● **Try it**: The reply is to contain the full listing, repeated exactly, with pictures left out.

──────

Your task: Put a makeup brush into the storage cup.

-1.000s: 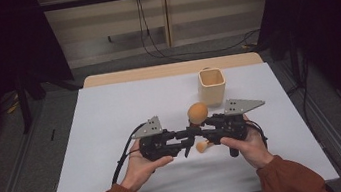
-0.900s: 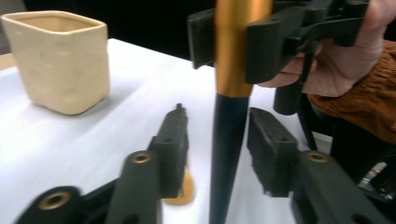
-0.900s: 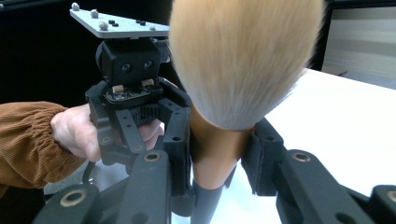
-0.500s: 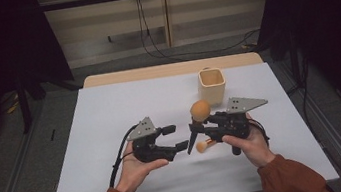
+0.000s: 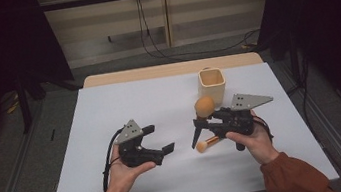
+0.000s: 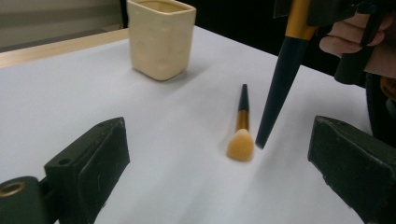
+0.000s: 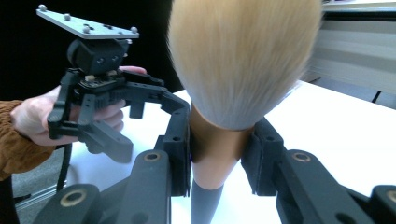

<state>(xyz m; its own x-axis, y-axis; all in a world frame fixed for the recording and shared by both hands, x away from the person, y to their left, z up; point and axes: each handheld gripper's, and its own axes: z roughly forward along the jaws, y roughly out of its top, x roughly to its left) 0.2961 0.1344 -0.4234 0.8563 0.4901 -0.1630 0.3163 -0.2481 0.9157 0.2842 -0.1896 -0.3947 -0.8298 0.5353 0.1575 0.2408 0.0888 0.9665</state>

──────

● **Exercise solution**:
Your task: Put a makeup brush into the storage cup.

-1.000s: 
-0.900s: 
-0.900s: 
-0.500s: 
+0.000s: 
+0.000s: 
+0.000s: 

<state>(xyz m; its own x-axis, y-axis; all in a world frame fixed for the recording and shared by both hands, x away from the person, y to their left, z up; point and axes: each handheld gripper's, and its own axes: z roughly forward along the jaws, y roughly out of its top, x roughly to its left) 0.2961 0.1344 -0.4234 0.8563 0.4901 -0.1630 0.3163 -0.2481 0.9157 0.2842 -0.1896 -0.3947 -0.8298 0.5353 0.1575 0.2408 0.0888 0.9665</state>

This answer is finished.